Depuis, à chaque fois que j’aperçois un chat sur un mur qui passe son chemin, je me demande s’il n’est pas la réincarnation de mon plus vieil animal de compagnie. Mais à y regarder de plus près, ce n’est jamais tout à fait lui: les pattes sont plus courtes, les yeux moins expressifs et surtout la plupart restent muets quand je m’adresse à eux, signe indubitable que ce n’est pas lui.

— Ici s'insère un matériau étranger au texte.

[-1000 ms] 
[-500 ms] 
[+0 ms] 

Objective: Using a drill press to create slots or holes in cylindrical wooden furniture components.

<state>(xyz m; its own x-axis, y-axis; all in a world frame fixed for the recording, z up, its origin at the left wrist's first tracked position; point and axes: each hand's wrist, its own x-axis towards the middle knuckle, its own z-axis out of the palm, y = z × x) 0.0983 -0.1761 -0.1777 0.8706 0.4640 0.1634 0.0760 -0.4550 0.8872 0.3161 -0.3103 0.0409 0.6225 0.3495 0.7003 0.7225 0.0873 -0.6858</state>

Un jour, comme j’allais à quelque endroit, je rencontrai un homme bien fait qui portait “une lettre tordue” toute fine. Sa silhouette gracile me rappela instantanément un acteur qui avait été mon amant et dont le nom apparu dans un générique de film au fond d’une salle obscure faisait toujours battre mon cœur.

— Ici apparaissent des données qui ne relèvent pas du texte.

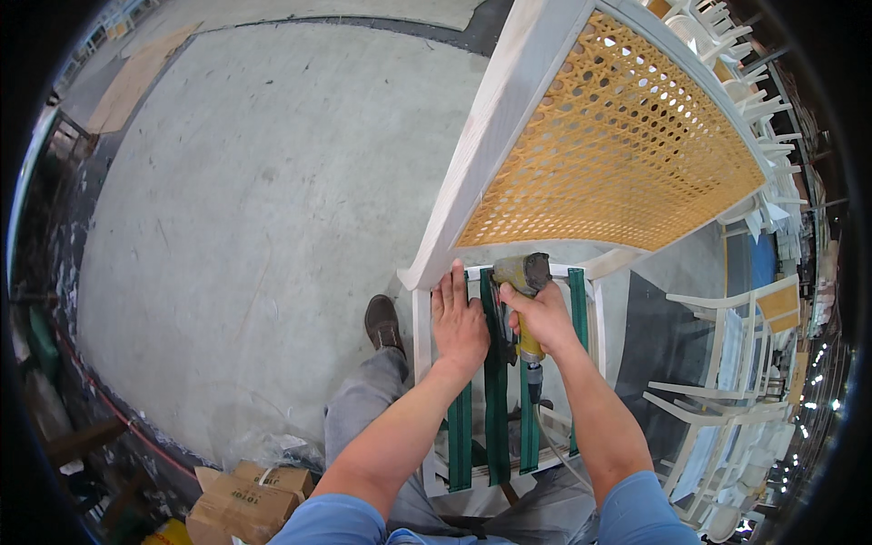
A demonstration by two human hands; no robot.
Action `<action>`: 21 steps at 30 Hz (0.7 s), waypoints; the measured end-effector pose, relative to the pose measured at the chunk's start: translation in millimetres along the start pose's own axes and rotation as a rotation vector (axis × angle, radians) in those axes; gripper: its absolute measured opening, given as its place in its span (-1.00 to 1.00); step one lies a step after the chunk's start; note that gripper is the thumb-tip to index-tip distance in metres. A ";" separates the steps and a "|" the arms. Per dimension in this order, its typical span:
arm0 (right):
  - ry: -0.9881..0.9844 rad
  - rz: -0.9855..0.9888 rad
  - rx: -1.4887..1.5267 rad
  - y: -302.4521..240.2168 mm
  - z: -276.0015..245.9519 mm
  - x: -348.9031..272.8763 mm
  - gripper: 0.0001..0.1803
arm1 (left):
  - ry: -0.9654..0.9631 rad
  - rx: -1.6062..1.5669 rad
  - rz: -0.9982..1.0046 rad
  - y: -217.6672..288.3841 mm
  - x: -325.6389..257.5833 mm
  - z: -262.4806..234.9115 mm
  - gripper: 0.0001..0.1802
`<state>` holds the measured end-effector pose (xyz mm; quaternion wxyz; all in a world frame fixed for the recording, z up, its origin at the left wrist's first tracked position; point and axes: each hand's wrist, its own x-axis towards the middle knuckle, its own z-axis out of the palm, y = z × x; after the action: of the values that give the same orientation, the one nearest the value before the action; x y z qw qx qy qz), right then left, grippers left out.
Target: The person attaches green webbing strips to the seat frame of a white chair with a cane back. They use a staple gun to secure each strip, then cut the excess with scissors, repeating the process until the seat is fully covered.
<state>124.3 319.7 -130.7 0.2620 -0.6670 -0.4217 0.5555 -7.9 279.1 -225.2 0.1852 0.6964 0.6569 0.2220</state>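
Note:
A whitish wooden chair [454, 195] with a woven cane back panel [618, 136] stands before me. Green straps [497, 409] run lengthwise across its open seat frame. My right hand [542, 318] is wrapped round the grip of a yellow and black air staple gun [522, 272], its head over the far part of the seat near a strap. A hose trails from the gun's handle toward me. Just to the left, my left hand [459, 318] lies with fingers stretched out over the leftmost strap and the far rail. The gun's tip is hidden.
Several pale chairs [727, 400] stand at the right, with more stacked at the far right. A cardboard box [247, 504] and clear plastic [282, 447] are at the lower left. My shoe [383, 320] is on the concrete floor [227, 200] beside the chair.

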 end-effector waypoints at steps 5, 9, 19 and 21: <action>0.034 0.034 -0.039 2.3 1.5 -2.1 -0.76 | -0.039 -0.034 -0.017 6.7 -0.8 -7.3 -0.76; 0.026 0.016 -0.020 0.3 6.5 -5.5 -0.76 | 0.024 -0.032 -0.001 1.6 -0.1 -7.7 -0.76; 0.120 0.001 -0.051 -2.7 0.5 -9.6 -0.66 | -0.005 -0.052 -0.014 4.5 -0.5 -8.2 -0.79; 0.103 0.037 -0.109 -3.9 -0.5 -4.8 -0.66 | -0.003 -0.074 -0.027 5.8 0.5 -8.5 -0.78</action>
<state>123.6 317.7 -124.9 0.2364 -0.7157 -0.4248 0.5015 -7.8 278.9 -214.9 0.2148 0.6806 0.6571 0.2425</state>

Il faut vous figurer que je n’avais pas toujours été Main Coon de mon état. J’avais aussi pris l’apparence d’une actrice qui avait eu son heure de gloire au siècle dernier.
Intriguée par la lettre qu’il portait, j’engageai la conversation.

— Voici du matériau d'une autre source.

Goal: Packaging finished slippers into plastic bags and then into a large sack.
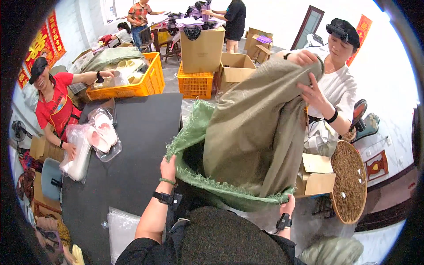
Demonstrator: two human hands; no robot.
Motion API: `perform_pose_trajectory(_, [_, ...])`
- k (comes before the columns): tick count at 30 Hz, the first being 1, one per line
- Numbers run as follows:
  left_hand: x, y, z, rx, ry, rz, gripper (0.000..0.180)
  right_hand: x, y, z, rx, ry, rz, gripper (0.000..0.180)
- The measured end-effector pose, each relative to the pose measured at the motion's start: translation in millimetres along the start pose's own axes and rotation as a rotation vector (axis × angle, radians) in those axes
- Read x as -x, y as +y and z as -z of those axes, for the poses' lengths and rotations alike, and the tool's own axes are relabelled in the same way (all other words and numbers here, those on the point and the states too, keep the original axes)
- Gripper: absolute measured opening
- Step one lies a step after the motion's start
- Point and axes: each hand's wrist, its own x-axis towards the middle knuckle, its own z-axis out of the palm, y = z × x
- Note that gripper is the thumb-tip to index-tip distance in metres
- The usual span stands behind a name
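My left hand (168,168) is closed on the frayed rim of a green woven sack (198,121). At the opposite side of the mouth, my right hand (288,206) grips the same rim, so the sack is stretched wide between them. A grey-brown woven sack (251,119) hangs down into the opening. Its upper end is held by both hands of a person (338,84) in a white shirt, standing across from me to the right. What lies inside the green sack is hidden; its inside looks dark.
A dark table (141,137) on my left bears bagged pink slippers (104,131) and clear plastic bags (76,161), touched by a person in red (55,106). Beyond stand a yellow crate (152,77) and cardboard boxes (201,51). A round woven tray (349,181) is at the right.
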Motion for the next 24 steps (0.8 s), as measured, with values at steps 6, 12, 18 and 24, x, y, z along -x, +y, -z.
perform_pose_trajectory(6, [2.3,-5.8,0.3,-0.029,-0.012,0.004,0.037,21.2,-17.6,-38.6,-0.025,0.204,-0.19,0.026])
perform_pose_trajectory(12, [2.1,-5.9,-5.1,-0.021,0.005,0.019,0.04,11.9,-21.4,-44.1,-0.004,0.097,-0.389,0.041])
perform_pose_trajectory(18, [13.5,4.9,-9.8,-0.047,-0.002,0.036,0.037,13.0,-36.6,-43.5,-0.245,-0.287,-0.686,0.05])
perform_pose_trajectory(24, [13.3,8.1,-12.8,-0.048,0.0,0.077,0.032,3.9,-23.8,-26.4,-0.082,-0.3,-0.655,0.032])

— Pourquoi cette lettre est-elle toute fine et tordue ?
— C’est qu’elle contient comme ces fleurs de papier qui se déploient dans l’eau, l’essence de ces choses nous fait battre le coeur ou qui ne font que passer
— Comme c’est intéressant! Et pourriez-vous me donner un aperçu de ces choses subtiles ?
— A vous de me dire. Commencez.
— Parmi les choses qui passent, il y a le parfum de ma grand-mère. Il sentait la poudre et l’iris.
— Ah oui, et bien moi ce serait plutôt le souvenir confus de la voix de mon père.
— Oui, oui, sûrement c’est beau mais c’est bien triste ne trouvez-vous pas? Et si vous me disiez un peu ce qui fait battre votre coeur ?
— Je ne sais si je peux. Nous nous connaissons à peine.
— C’est ce que vous croyez…
— Nous nous sommes connus ?
— Oui, même si cela ne vous a semble-t-il laissé aucun souvenir. Tout passe , comme ces pommes qu’on oublie au fond d’un compotier.
— Je ne me souviens pas de vous, j’en ai peur, mais je vais vous dire une de ces choses qui fait battre mon cœur : c’est le souvenir du premier regard échangé avec mon premier enfant.
A ces mots, je me décomposai. Vite je me ressaisis et lui demandai si le nom de l’enfant était inscrit au bas de cette lettre toute fine et tordue.
— Oui, souffla-t-il. Il s’appelait Alexandre. mais pour moi c’était juste Aliocha.
Texte écrit lors de la 5e séance de l’atelier d’écriture d’Elise Vandel.